Keep to one stretch of the data below, the lines from the one with "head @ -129" up to and including the one with "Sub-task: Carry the", and return that stretch exactly.

[STORED DATA Boundary: Start]

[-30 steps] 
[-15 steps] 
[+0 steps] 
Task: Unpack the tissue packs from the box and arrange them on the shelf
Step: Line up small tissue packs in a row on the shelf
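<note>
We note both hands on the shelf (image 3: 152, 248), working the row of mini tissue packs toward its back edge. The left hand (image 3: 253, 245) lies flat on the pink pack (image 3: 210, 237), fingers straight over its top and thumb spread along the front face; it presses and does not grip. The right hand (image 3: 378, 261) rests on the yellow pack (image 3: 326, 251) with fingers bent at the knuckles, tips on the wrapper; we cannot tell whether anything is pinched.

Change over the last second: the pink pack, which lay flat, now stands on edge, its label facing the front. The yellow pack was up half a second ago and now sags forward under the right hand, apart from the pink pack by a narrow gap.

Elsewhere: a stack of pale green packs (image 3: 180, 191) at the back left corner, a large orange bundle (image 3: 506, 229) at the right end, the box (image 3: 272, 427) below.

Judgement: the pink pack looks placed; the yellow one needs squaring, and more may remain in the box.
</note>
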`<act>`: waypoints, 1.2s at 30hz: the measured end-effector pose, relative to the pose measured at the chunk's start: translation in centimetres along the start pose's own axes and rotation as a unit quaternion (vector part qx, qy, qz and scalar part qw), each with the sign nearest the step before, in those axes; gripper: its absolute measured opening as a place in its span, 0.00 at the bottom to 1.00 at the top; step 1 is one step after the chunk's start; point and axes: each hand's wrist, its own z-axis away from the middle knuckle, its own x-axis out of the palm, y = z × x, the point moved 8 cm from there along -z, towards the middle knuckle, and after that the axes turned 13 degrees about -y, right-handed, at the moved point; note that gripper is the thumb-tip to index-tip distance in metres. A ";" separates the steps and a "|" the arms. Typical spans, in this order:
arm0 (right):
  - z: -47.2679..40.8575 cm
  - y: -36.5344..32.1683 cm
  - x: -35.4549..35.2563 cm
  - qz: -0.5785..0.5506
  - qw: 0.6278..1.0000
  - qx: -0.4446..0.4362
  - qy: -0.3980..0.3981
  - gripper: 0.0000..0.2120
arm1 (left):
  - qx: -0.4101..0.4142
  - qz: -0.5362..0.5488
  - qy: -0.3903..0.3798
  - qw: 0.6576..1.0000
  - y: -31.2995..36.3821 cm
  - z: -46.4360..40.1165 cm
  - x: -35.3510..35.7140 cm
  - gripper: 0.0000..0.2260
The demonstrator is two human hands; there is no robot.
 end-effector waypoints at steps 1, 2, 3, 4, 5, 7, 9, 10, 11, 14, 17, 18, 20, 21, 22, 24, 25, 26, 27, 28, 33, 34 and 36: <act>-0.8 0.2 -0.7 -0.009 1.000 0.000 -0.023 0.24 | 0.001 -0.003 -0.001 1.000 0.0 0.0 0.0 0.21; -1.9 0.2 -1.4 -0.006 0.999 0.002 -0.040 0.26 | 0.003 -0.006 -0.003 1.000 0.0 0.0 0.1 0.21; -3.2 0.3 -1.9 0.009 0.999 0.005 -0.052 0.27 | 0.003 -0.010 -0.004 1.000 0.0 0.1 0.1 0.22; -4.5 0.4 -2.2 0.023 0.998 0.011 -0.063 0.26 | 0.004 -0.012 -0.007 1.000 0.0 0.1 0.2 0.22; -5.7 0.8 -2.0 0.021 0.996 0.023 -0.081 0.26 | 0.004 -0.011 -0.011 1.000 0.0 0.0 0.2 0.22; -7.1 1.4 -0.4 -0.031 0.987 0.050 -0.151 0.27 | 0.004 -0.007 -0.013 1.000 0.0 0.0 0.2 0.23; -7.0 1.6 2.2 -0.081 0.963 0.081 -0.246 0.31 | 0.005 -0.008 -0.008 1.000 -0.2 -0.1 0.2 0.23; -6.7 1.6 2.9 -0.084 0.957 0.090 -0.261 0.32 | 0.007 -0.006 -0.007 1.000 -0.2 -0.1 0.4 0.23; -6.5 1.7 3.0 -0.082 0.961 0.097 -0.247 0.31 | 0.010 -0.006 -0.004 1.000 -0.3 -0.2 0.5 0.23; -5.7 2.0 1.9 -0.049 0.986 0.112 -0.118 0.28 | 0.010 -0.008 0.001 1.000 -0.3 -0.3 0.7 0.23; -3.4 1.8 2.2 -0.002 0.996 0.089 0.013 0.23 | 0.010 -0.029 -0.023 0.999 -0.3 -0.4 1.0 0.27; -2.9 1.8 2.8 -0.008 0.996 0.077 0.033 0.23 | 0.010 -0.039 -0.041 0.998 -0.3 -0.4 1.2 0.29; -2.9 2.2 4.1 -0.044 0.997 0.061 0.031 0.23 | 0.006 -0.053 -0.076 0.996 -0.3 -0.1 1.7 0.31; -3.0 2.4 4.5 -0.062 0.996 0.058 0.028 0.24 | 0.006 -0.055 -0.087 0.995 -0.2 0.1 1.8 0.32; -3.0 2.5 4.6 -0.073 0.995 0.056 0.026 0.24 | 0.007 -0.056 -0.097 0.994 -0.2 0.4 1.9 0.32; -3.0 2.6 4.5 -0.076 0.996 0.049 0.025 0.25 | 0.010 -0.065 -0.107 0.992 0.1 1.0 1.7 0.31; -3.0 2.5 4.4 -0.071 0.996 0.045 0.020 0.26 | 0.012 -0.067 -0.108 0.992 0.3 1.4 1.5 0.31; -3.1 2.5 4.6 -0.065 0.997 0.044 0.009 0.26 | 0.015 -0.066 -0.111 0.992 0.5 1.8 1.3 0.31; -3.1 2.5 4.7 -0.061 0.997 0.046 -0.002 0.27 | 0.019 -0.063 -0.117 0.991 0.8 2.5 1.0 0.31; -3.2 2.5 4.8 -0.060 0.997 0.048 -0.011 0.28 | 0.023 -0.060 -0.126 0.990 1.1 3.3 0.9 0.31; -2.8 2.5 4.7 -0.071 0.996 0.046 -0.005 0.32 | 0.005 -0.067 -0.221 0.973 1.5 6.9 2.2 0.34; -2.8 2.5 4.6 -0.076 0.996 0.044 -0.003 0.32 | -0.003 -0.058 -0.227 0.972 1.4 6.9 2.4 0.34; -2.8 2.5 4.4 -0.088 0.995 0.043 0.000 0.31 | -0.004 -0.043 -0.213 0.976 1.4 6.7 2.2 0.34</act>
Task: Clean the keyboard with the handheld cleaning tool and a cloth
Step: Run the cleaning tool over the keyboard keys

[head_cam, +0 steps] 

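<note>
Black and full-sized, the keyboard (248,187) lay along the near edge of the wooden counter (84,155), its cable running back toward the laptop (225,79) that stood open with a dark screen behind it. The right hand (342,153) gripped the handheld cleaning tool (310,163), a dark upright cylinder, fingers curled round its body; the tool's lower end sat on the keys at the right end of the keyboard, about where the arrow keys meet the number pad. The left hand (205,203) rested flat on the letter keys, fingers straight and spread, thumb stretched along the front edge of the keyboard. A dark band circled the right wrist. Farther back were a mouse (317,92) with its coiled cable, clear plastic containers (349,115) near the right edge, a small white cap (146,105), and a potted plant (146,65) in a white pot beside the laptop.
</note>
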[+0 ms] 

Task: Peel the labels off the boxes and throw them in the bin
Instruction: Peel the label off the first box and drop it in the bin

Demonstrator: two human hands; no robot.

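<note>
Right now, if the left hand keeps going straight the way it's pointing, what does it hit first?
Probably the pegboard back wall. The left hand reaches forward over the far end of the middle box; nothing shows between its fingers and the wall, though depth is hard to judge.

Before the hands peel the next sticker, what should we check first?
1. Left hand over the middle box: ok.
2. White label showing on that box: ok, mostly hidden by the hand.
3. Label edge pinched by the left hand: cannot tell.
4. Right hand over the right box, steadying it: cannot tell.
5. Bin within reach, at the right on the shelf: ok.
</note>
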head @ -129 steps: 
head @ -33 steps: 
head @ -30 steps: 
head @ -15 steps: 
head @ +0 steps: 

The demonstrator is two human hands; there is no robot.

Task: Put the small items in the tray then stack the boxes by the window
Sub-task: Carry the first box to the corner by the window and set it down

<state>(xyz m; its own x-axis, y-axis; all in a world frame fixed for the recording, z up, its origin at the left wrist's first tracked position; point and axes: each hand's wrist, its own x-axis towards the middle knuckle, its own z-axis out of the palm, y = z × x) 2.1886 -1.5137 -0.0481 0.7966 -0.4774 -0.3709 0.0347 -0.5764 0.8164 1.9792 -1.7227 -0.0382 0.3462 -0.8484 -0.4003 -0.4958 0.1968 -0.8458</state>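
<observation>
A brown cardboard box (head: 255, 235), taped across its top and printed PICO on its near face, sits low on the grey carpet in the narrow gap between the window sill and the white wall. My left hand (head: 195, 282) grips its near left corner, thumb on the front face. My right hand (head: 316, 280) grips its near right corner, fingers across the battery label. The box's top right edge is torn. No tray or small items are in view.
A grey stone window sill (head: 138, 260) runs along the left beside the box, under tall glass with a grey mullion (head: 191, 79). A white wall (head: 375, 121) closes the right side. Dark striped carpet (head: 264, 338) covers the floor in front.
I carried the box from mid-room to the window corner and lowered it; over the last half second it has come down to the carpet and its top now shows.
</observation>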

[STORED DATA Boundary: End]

* **REPLY**:
head @ -129 steps: 
head @ -33 steps: 
head @ -30 steps: 
head @ -15 steps: 
head @ +0 steps: 

The demonstrator is two human hands; there is no robot.

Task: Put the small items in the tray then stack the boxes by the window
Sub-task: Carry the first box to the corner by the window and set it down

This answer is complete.